## WHAT NEEDS TO BE DONE
Output, word for word, the lines of this listing that fall between the line with "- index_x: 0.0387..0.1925" and the line with "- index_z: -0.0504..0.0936", counting both of those lines, and no others.

┌────────

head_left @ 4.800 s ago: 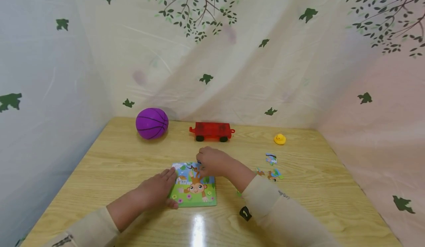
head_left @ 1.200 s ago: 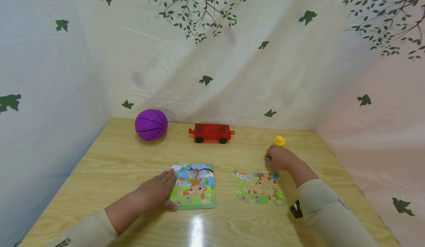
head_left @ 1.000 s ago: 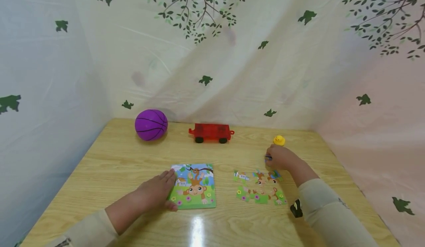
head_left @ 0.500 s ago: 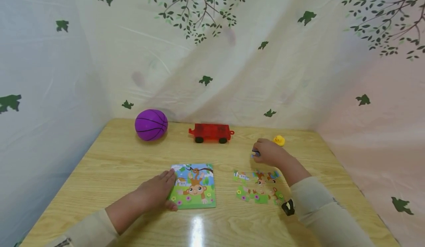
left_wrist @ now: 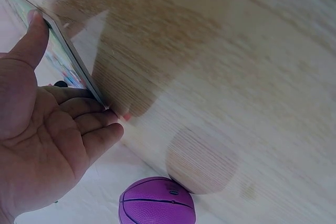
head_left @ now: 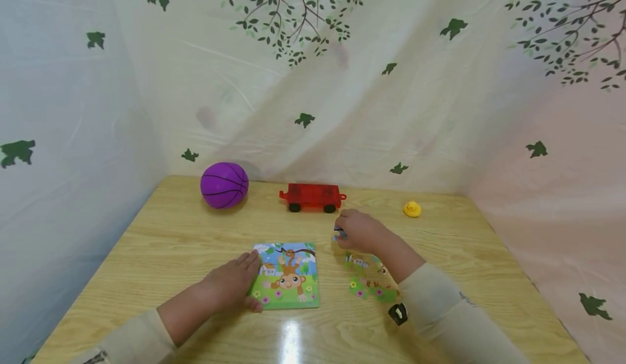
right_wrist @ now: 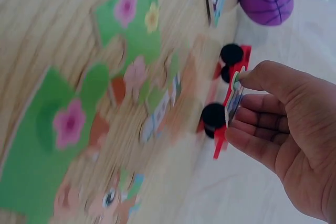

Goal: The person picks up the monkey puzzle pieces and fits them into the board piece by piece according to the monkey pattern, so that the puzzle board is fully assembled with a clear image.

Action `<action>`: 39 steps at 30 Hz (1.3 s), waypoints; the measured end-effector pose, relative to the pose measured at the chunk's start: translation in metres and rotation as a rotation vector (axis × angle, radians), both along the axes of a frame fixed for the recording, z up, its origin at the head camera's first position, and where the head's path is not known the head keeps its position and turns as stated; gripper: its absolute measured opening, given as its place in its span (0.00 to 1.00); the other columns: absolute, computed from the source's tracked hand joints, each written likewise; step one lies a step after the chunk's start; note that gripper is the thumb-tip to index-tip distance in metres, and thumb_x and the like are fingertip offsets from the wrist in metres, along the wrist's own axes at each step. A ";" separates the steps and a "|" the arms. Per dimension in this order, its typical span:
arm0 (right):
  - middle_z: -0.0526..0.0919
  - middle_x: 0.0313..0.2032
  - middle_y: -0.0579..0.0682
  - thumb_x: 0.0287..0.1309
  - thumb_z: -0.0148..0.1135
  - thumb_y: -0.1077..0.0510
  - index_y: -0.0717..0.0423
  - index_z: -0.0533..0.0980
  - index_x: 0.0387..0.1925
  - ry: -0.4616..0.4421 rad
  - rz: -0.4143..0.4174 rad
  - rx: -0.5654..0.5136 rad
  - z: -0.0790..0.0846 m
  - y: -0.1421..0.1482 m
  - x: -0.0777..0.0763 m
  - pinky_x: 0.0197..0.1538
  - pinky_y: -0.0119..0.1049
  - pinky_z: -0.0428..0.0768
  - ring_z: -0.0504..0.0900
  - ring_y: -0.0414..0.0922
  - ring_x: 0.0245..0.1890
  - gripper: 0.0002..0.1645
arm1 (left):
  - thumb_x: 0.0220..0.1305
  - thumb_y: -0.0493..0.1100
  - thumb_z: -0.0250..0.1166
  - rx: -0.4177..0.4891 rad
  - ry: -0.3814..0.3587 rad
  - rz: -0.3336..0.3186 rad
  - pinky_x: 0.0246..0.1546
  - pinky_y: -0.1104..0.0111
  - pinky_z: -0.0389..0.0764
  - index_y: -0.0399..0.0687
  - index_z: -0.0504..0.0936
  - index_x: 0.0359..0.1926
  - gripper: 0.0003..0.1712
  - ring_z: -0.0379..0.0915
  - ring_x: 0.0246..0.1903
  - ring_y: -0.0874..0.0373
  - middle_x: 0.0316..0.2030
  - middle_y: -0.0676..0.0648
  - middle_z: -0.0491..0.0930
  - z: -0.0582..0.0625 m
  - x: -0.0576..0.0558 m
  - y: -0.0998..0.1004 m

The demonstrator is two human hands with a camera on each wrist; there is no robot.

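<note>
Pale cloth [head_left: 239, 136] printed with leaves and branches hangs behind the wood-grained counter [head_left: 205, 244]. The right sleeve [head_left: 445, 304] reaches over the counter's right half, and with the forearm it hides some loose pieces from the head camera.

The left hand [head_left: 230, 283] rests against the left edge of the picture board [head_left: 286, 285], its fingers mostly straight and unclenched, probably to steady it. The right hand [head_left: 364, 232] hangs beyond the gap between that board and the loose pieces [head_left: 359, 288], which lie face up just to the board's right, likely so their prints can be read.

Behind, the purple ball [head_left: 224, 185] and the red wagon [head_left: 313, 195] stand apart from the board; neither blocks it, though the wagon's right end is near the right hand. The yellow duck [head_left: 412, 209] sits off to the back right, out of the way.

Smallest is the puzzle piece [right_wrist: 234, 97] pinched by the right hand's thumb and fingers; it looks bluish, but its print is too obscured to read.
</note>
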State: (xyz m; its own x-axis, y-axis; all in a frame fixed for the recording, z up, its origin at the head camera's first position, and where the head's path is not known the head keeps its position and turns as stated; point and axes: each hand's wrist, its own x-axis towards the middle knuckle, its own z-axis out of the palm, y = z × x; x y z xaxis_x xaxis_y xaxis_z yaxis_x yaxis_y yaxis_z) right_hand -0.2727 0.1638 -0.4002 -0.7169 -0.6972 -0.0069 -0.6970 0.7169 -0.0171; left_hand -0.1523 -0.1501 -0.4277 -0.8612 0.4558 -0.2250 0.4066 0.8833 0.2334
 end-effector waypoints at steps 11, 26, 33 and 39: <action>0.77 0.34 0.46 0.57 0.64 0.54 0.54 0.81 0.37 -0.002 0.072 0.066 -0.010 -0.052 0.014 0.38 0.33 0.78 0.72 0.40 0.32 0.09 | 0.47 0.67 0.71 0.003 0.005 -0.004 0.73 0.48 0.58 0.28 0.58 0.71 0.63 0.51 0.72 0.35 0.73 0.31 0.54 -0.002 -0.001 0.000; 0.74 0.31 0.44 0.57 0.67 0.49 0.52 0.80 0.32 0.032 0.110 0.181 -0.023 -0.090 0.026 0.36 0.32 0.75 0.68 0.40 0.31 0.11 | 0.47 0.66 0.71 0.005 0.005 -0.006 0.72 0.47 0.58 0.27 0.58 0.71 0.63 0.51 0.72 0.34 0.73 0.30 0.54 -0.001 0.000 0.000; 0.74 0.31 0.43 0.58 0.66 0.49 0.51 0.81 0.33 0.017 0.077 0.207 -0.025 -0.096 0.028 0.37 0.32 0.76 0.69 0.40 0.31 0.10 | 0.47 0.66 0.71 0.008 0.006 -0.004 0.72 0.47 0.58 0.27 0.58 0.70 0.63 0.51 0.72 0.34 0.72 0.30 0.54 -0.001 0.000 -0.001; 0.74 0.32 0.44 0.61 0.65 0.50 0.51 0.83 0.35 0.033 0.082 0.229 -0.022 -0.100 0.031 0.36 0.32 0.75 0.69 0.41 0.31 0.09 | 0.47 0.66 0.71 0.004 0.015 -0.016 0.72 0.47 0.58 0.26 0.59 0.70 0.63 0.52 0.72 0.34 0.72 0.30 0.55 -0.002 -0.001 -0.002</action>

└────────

## ANSWER FOR THIS EXERCISE
  - index_x: 0.0387..0.1925
  - ry: -0.4616..0.4421 rad
  - rz: -0.4143..0.4174 rad
  - rx: -0.5654..0.5136 rad
  - z: -0.0790..0.0846 m
  - y: -0.1421..0.1482 m
  - x: -0.0777..0.0763 m
  - pinky_x: 0.0197..0.1538
  - pinky_y: -0.0119..0.1049
  - pinky_z: -0.0428..0.0768
  - ring_z: -0.0504..0.0900
  - ring_y: -0.0414..0.0922
  - ring_x: 0.0245..0.1890
  - gripper: 0.0002..0.1645
arm1 (left):
  - thumb_x: 0.0220..0.1305
  - thumb_y: -0.0493..0.1100
  - thumb_z: -0.0250..0.1166
  - rx: -0.4177..0.4891 rad
  - ry: -0.3814..0.3587 rad
  - rz: -0.3336..0.3186 rad
  - pinky_x: 0.0246..0.1546
  - pinky_y: -0.1104..0.0111
  - pinky_z: -0.0389..0.0764
  - index_y: -0.0399..0.0687
  - index_z: -0.0504..0.0936

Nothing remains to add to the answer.